Throughout this Guidance we have focused on providing background information and best practices for directly securing cloud computing. As such a foundational technology there are also a variety of related technologies that bring their own particular security concerns.
While covering all potential uses of cloud is well beyond the scope of this document, the Cloud Security Alliance feels it is important to include background and recommendations for key technologies that are interrelated with cloud. Some, such as containers and Software Defined Networks, are so tightly intertwined that we cover them in other respective domains of the Guidance. This Domain provides more depth on additional technologies that don't fit cleanly into existing domains.
Breaking these out into their own section provides more flexibility to update coverage, adding and removing technologies as their usage shifts and new capabilities emerge.
Related technologies fall into two broad categories:
- Technologies that rely nearly exclusively on cloud computing to operate.
- Technologies that don't necessarily rely on cloud, but are commonly seen in cloud deployments.
That isn't to say these technologies can't work without cloud, just that they are often seen overlapping or relying on cloud deployments and are so commonly seen that they have implications for the majority of cloud security professionals.
The current list includes:
- Big Data
- Internet of Things (IoT)
- Mobile devices
- Serverless computing
Each of these technologies is currently covered by additional Cloud Security Alliance research working groups in multiple ongoing projects and publications:
Big data includes a collection of technologies for working with extremely large datasets that traditional data-processing tools are unable to manage. It's not any single technology but rather refers commonly to distributed collection, storage, and data-processing frameworks.
Gartner defines it as such: "Big data is high volume, high velocity, and/or high variety information assets that require new forms of processing to enable enhanced decision making, insight discovery and process optimization."
The "3 Vs" are commonly accepted as the core definition of big data, although there are many other interpretations.
- High volume: a large size of data, in terms of number of records or attributes.
- High velocity: fast generation and processing of data, i.e., real-time or stream data.
- High variety: structured, semi-structured, or unstructured data.
Cloud computing, due to its elasticity and massive storage capabilities, is very often where big data projects are deployed. Big data is not exclusive to cloud by any means, but big data technologies are very commonly integrated into cloud-computing applications and offered by cloud providers as IaaS or PaaS.
There are three common components of big data, regardless of the specific toolset used:
-
Distributed data collection: Mechanisms to ingest large volumes of data, often of a streaming nature. This could be as "lightweight" as web-click streaming analytics and as complex as highly distributed scientific imaging or sensor data. Not all big data relies on distributed or streaming data collection, but it is a core big data technology.
-
Distributed storage: The ability to store the large data sets in distributed file systems (such as Google File System, Hadoop Distributed File System, etc.) or databases (often NoSQL), which is often required due to the limitations of non-distributed storage technologies.
-
Distributed processing: Tools capable of distributing processing jobs (such as map reduce, spark, etc.) for the effective analysis of data sets so massive and rapidly changing that single-origin processing can't effectively handle them.

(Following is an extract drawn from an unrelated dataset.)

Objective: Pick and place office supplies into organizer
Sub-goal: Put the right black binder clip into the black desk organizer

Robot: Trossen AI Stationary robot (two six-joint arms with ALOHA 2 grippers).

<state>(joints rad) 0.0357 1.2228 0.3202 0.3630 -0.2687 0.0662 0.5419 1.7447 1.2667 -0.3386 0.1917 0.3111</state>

Due to a combination of the highly distributed nature of big data applications (with data collection, storage, and processing all distributed among diverse nodes) and the sheer volume and potential sensitivity of the information, security and privacy are typically high priorities but are challenged by a patchwork of different tools and platforms.
Data collection mechanisms will likely use intermediary storage that needs to be appropriately secured. This storage is used as part of the transfer of data from collection to storage. Even if primary storage is well-secured it's important to also check intermediary storage, which might be as simple as some swap space on a processing node. For example, if collection is run in containers or virtual machines, ensure the underlying storage is appropriately secured. Distributed analysis/processing nodes will also likely use some form of intermediate storage that will need additional security. This could be, for example, the volume storage for instances running processing jobs.
Key management for storage may be complicated depending on the exact mechanisms used due to the distributed nature of nodes. There are techniques to properly encrypt most big data storage layers today, and these align with our guidance in Domain 11- Data Security and Encryption. The complicating factor is that key management needs to handle distributing keys to multiple storage and analysis nodes.
Not all big data technologies have robust security capabilities. In some cases cloud provider security capabilities can help compensate for the big data technology limitations. Both should be included in any security architecture and the details will be specific to the combination of technologies selected.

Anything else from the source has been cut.